Where are you located? I had those issues in NYC yesterday and they eventually went away. There's a good chance its network and not rom related ...


----------



## cvance090685 (Jul 27, 2011)

pmdied said:


> Where are you located? I had those issues in NYC yesterday and they eventually went away. There's a good chance its network and not rom related ...


I am located in New Orleans, and I wish it was a temporary network issue, but I have been having random data disconnects ever since I switched from a sense based rom to an ASOP rom. I have no explanation for what causes it. My phone will lose its 4g symbol and hang at voice service only for a few seconds, and 4g will pop back on. When I switch back to a sense rom, the data issues disappear completely.


----------



## CheetahHeel (Jun 11, 2011)

I can confirm that from another New Orleanian. No problems with 4g on BAMF.


----------



## fixxxer2012 (Jul 31, 2011)

as i stated in another thread, liquid confirmed that the aosp roms have dodgy 4g do to the RIL. on sense i do not have the data drops and the 4g/3g hand offs are instantaneous.


----------



## jdkoreclipse (Jun 16, 2011)

"fixxxer2012 said:


> as i stated in another thread, liquid confirmed that the aosp roms have dodgy 4g do to the RIL. on sense i do not have the data drops and the 4g/3g hand offs are instantaneous.


I would expect this.


----------



## jolness (Jun 29, 2011)

Sense Roms are built by people who are paid to develop the phones and are tested quite extensively. AOSP roms are built by people in their spare time. If it is that problematic for you switch to sense until the AOSP roms are out of releasce candidate/nightly stage.


----------



## TRE_588 (Jun 6, 2011)

"jolness said:


> Sense Roms are built by people who are paid to develop the phones and are tested quite extensively. AOSP roms are built by people in their spare time. If it is that problematic for you switch to sense until the AOSP roms are out of releasce candidate/nightly stage.
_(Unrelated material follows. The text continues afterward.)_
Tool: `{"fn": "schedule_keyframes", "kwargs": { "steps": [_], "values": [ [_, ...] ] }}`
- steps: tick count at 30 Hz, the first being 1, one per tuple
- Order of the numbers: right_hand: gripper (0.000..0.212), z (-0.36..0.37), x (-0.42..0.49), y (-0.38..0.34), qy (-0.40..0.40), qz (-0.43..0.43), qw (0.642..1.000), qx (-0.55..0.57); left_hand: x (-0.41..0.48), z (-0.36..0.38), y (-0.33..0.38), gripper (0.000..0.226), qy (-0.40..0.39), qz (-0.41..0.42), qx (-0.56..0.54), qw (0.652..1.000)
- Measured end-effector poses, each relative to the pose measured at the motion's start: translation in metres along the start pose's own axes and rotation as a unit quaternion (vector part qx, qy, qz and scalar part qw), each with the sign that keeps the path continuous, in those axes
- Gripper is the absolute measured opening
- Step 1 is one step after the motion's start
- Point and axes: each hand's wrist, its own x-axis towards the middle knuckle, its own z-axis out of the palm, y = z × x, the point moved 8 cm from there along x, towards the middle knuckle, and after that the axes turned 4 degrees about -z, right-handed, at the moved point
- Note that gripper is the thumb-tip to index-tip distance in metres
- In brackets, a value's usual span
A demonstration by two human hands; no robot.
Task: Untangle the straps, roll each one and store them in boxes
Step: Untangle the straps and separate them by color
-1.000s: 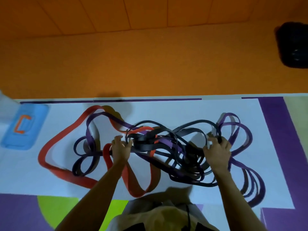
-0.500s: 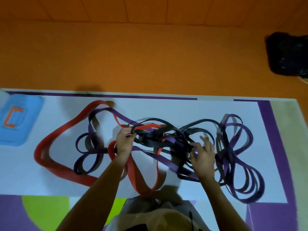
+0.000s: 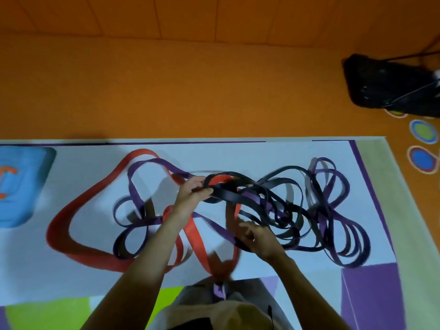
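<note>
- The straps are still lying in one knotted heap on the mat [image 3: 262, 151], red [image 3: 71, 217], purple [image 3: 342, 225] and black [image 3: 281, 177] loops all being crossed over one another.
- A black band is being pinched near the top of the knot by the left hand [image 3: 192, 190], fingers closed on it.
- The lower edge of the tangle is being worked by the right hand [image 3: 258, 236]; its fingers are curled, and a dark strand seems to be caught under them, though blur makes that hard to confirm.
- The red strap is being left slack, its wide loop spread to the left and a fold trailing toward the person's lap.
- Nothing is being rolled yet: no coil is showing anywhere.
- A blue box [image 3: 21, 186] is sitting at the mat's left edge, well apart from the heap, with no strap visible in it.
- Judged from this, the job is being kept at its opening stage: separating, rolling and boxing are all still to be done.
</note>
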Motion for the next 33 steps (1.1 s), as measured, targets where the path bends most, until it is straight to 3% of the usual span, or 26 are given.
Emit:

I'm pretty sure team bamf isn't paid to make their roms they do it cause they love sense/android


----------



## jolness (Jun 29, 2011)

"Agt Studly said:


> I'm pretty sure team bamf isn't paid to make their roms they do it cause they love sense/android


Yes but bamf didnt have to write their RIL from scratch. The guys who got LTE working on the AOSP roms had a lot more work to do from that standpoint

Sent from my AOSP'd ADR6400L


----------



## android_michael (Jun 7, 2011)

The asop roms had to be patched from the froyo ril to work. Slayer and Xoomdev spent many many hours backwards porting the ril to work. NO one has dealt with lte before. HTC hasn't released a gingerbread rom that is official therefore there isn't any source code for these roms. So to the dude that said kernel devs need to step up their game, do research before you bash the guys taking time to make your phone work. They are working with what they have available. If something doesn't work for your phone/area don't use it. Android does not support LTE natively these devs did a ton of work so far to get this phone to where it is. Seeing that this IS the only phone with Lte that has asop working the boys did a great job. I deal with asop not working at my house but that is Verizons fault on a bad signal not the devs fault. Use the roms that work for you or deal with the problems that may come about, they all have the beginning statement use at your own risk no one said its perfect.


----------



## rufflez2010 (Sep 4, 2011)

While I admit the 3g/4g icons go in and out occassionally, ihavent had any missed emails or data blips when my phone is actually trying to transmit data. I think it has to donors with trying to ping the towers more frequently than it should. I have yet to get a failed download of a full Sense based rom (well over 100mb) while running cm7. I think its a non issue that you think there is because the icons go in and out. When it locks, it doesn't drop the signal.


----------



## jolness (Jun 29, 2011)

I am thankful everyday to everyone who made AOSP happen on the mecha

Sent from my AOSP'd ADR6400L


----------